4. The conclusion on this vital point in our analyses is that bio-medical approaches to mental health – defined as a medical specialty based upon diagnoses, evidence-based medicine and cost-efficient therapeutic methods – through its compatibility with NPM approaches have retained its predominant role in specialist services. This has also led to a revitalization of the psychiatric profession in these services. However, new professional groups, mainly at the municipal level, struggle to settle on a specific “mental health work approach” based on principles of normalization, integration and mastering as the knowledge they represent.

5. Added to the existing multiplicity of health and social professions, political actors at all levels of government and management and administrative professionals, users increasingly played a role in mental health policies. The users’ organizations became increasingly professionalized, and their contributions at the national level included several reports produced in collaboration with social scientists.

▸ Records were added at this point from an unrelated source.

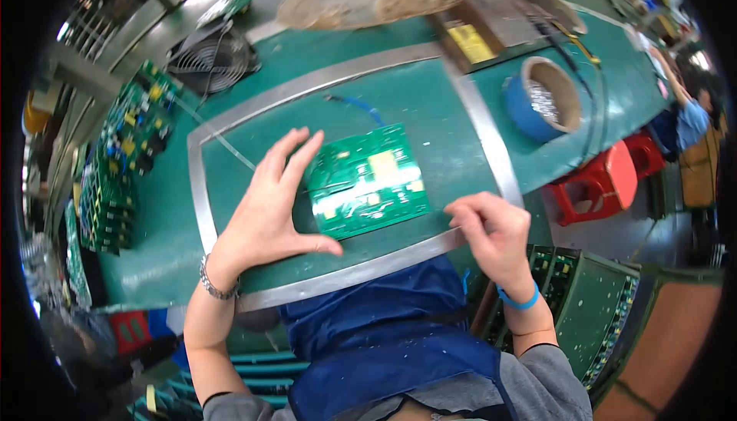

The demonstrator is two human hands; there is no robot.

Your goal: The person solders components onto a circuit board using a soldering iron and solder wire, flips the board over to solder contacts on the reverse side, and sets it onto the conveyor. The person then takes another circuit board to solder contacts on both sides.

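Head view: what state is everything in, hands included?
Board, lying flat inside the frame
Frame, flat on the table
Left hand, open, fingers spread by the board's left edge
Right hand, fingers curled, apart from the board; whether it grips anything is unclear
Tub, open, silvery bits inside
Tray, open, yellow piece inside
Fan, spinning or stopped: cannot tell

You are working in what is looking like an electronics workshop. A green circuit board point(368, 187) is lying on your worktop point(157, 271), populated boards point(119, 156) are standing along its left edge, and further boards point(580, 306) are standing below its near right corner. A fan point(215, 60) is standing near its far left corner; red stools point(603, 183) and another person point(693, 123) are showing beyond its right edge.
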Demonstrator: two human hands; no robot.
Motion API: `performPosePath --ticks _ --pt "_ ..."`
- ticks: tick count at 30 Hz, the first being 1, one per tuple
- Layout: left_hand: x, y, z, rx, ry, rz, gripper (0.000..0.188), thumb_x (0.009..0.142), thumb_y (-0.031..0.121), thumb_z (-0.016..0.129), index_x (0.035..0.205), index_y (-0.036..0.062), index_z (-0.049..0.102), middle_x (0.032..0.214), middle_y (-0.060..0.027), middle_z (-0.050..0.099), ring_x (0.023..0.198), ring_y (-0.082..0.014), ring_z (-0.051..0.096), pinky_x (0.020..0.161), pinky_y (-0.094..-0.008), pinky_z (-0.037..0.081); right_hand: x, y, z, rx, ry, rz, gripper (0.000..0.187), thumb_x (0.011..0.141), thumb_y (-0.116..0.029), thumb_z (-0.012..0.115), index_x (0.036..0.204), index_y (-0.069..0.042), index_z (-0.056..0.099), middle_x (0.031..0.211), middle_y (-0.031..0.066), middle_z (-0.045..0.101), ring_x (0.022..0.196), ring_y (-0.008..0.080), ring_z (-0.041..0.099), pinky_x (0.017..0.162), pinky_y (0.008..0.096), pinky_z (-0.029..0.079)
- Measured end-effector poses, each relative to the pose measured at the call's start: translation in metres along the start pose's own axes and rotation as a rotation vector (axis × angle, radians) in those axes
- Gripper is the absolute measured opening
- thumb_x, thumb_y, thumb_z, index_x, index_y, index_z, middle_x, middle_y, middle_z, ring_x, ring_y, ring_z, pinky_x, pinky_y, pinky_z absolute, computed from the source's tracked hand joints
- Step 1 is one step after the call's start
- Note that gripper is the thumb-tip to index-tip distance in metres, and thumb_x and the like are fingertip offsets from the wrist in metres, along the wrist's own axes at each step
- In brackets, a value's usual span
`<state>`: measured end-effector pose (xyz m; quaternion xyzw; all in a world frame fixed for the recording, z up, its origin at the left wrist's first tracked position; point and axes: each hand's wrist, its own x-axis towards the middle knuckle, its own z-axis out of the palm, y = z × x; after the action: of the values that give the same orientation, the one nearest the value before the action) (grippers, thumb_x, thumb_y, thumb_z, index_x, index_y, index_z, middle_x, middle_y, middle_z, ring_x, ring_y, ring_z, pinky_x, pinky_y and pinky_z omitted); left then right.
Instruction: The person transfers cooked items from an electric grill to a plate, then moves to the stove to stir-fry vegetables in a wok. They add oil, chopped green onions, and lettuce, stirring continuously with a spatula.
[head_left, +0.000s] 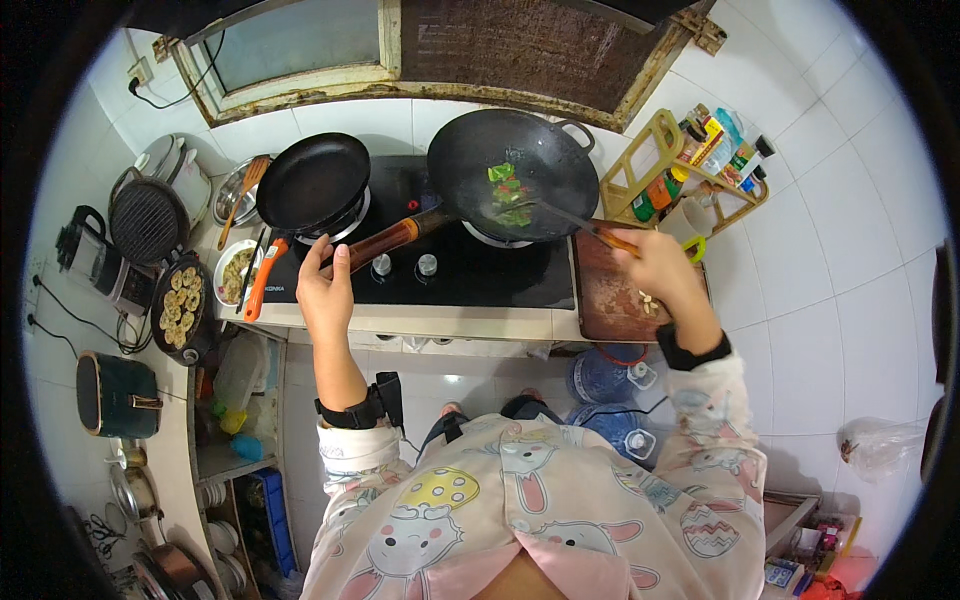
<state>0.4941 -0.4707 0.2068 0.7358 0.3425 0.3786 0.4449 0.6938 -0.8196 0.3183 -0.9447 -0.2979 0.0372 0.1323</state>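
Observation:
A black wok [545, 160] sits on the right burner of a black gas stove [470, 275], with green and red vegetable pieces [508, 193] in it. My right hand [662, 270] grips the handle of a metal spatula [560, 214] whose blade rests in the wok among the vegetables. My left hand [326, 290] is closed around the end of the wok's brown wooden handle [385, 243]. An empty black frying pan [312, 182] with an orange handle stands on the left burner.
A wooden cutting board [610, 290] lies right of the stove. A wooden rack with bottles [700, 160] stands at the back right. Left of the stove are a plate of sliced food [180, 305], a grill pan [148, 220], a kettle [85, 250] and a dark pot [115, 395]. Water jugs [605, 385] stand below.

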Motion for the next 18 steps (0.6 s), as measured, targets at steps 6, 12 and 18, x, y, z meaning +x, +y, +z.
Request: performPosePath --ticks 6,12,18 --pt "0.000 -0.007 -0.003 -0.033 -0.037 -0.003 0.049 0.088 0.030 0.064 0.123 -0.0036 0.053 0.114 -0.0213 0.058 0.085 -0.0237 0.067 0.073 -0.0305 0.052 0.006 0.007 0.000 0.034 -0.063 -0.064 0.030 0.080 -0.020 0.062 0.107 -0.008 0.066 0.093 0.0220 0.065 0.089 0.0378 0.062 0.078 0.0414 0.050" --pt "-0.008 -0.001 0.009 0.056 -0.017 0.083 0.071 0.084 0.033 0.066 0.138 -0.0005 0.034 0.132 -0.0263 0.040 0.117 -0.0389 0.046 0.095 -0.0396 0.042 0.082 -0.007 0.074 0.047 0.186 0.116 0.031 0.083 -0.025 0.060 0.110 -0.012 0.066 0.099 0.0198 0.065 0.094 0.0364 0.062 0.084 0.0423 0.049" --pt "-0.013 0.004 0.006 0.149 -0.087 0.088 0.071 0.084 0.035 0.066 0.138 0.0012 0.034 0.131 -0.0253 0.042 0.117 -0.0380 0.048 0.096 -0.0417 0.041 0.063 -0.026 0.078 0.074 0.095 0.065 0.031 0.083 -0.024 0.061 0.112 -0.015 0.066 0.099 0.0194 0.065 0.094 0.0370 0.062 0.084 0.0425 0.049"
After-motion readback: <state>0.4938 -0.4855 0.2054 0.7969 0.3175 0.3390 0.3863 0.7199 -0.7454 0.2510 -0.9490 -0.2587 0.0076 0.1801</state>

Coupling of different types of knowledge play an independent role and does not necessarily turn specific actors into observable “allies”. For instance, in the developments of organization designs, and in the performance of service organizations, some organization designs and steering principles seem to support specific approaches to mental health care. We have been particularly interested in the way NPM approaches to organizing public service provision - as uniform, global knowledge on instrumental organization theories - supported the development of bio-medical approaches to therapeutic methods, thus forming a tight coupling. However, we saw that the NPM-inspired organization designs contradicted the organization principles derived from the “normalization” and “integration” approaches. Also, in the de-institutionalization phase, political concerns on economic matters at the county level were compatible with some therapeutic approaches represented by actors advocating for a reduction of hospital beds. The outcome of the process was a radical shift in mental health policies in the 20 years of the second phase being not the outcome of a linear, hierarchical decision process.

RAMSDAL Helge (2009), Knowledge and Mental Health Policy: Reforming the Structure of Mental Healt Services in Norway, KNOWandPOL Report.